Батюшка Аввакум умел на бесов громыхнуть. Агафья как из пучины вынырнула: лицо тихое, ласковое. Будто ветром пронесло к клиросу, упала перед протопопом, он же благословил её крестом и молитву сказал. И стояла Агафья на службе, как все, пошла из храма, как все, а все-то на неё оглядывались, дивились протопопу:
- Силён Аввакум!
- Страдалец. Бог ему за терпение воздаёт.
- Как беса-то скрутил! Все косточки бесьи треснули.
- Неужто слышно было?
- Кто близко стоял, тот слышал.
- Эй-ё-ё! Это ведь и московские бесы перед нашим батькой не устоят.
- Московские из Рима присланы, на хитрости замешены, на сатанинском огне пеклись.
- Неужто русская простота римскую хитрость не одолеет?
- Молиться надо... Да кто теперь за нас, русаков, перед Богом заступится? Патриарх, как баба-привередница, бросил дом патриарший и на царя лает. Царёвы иерархи - на него, на Никона. Брёх и лай, а не молитва.
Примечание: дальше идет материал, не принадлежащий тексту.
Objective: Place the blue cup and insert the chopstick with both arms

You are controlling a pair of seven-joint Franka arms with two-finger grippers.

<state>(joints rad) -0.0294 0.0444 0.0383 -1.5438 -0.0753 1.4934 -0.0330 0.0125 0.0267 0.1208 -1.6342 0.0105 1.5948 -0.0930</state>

- Пропадёт Россия, как в Смуту пропала.
- Бог милостив.
8
На Преображение в соборной церкви литургию служили ключарь поп Иван с протодьяконом Мефодием, Аввакум же был в алтаре и видел в тот светлый день чудо, от которого душу объяло ужасом. Когда протодьякон возгласил: "Двери, двери мудростью вонмем", - внимаем, стало быть, - неведомым ветром подняло воздух, покрывавший дары, и повергло на пол. Когда же всем храмом пели Символ Веры, подправленный волей Никона, звезда на дискосе над агнцом вздрагивала и переступала всеми четырьмя опорами.
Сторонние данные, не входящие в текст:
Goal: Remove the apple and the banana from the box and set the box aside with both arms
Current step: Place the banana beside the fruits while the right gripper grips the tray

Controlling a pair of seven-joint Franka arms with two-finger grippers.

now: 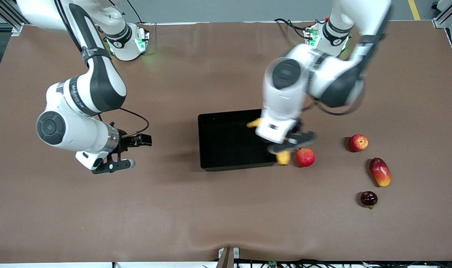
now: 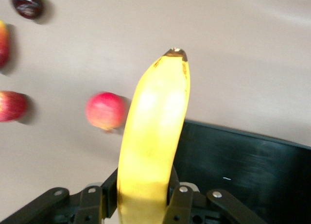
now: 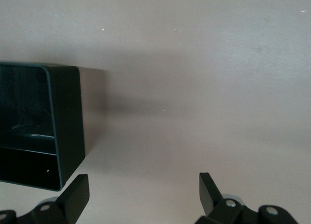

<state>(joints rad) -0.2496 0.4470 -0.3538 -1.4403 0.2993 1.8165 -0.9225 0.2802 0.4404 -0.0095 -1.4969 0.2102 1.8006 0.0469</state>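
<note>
While the left end effector [image 1: 291,143] is clamped on the banana [image 2: 153,136], it hangs over the box [image 1: 226,149] edge toward the left arm's end, w/ a pomegranate [image 1: 305,157] just beside. Apple [image 1: 358,143] lies on the bench [image 1: 211,216], apart. Right end effector [image 1: 126,152] waits over bare bench, fingers apart.

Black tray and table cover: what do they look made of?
Black tray: likely hard plastic, glossy; its walls and floor reflect light in both wrist views. Table cover: matte brown sheet, maybe cloth or paper; slight ripples near the front edge, no shine.
</note>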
- Видишь ли? - спросил Аввакум попа Ивана.
- Вижу.
- Не истинные твои глаголы, поп! То Божий знак. Я на всё ругаюсь, а вы не слушаете. Меня и не надо слушать, но неужто Бог вам не страшен?
Рассказал Аввакум Анастасии Марковне о чуде - пригорюнилась.
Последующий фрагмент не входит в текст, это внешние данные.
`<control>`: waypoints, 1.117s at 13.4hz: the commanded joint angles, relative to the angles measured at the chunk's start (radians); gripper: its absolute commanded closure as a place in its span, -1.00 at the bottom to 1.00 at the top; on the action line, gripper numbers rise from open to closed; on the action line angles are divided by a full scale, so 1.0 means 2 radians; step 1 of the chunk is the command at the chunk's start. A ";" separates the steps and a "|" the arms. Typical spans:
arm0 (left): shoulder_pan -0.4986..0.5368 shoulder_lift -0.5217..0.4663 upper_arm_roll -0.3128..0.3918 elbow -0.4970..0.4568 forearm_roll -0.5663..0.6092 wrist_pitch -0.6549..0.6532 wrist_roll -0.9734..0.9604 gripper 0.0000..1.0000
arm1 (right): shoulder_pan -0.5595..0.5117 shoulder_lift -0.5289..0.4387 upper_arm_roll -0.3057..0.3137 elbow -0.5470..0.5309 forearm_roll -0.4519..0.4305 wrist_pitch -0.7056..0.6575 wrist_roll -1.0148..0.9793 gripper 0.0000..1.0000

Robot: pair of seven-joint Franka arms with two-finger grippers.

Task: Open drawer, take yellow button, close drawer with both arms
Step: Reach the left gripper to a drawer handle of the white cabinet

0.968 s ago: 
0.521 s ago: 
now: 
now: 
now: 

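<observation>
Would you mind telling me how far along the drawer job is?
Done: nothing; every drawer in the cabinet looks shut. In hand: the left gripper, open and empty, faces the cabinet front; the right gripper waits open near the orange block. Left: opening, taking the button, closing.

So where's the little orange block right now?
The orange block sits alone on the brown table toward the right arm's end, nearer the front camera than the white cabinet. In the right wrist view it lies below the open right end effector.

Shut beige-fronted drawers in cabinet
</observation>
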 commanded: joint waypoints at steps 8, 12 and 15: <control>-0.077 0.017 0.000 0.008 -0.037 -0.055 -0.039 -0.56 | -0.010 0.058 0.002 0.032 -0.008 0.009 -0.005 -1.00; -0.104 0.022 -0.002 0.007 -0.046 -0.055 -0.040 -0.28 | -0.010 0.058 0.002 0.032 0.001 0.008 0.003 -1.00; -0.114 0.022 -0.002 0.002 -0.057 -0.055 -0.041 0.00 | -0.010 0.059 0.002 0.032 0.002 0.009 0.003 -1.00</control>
- "Его же царствию несть конца!" Хорошо было по-старому. Честно.
- Много честнее и мудрее, голубушка, чем "Его же царствию не будет конца". "Несть! Несть конца!" Как гвоздь, вбитый по самую шляпку. В Никоновом "не будет" коли не сомнение, так не твёрдость. Ничего ему не надо, сатане. Убрал слово "истинный", и все смирились. Довольно, дескать, "Бога истинна от Бога истинна", будто язык опухнет лишний раз сказать "истинный".
Грустна была Анастасия Марковна. Молчалива.
Покойная жизнь катит день за днём, как волны по реке. Да ведь всякий - диво, творенье невозвратное. Ох, дни, дни! Дыханье Божее.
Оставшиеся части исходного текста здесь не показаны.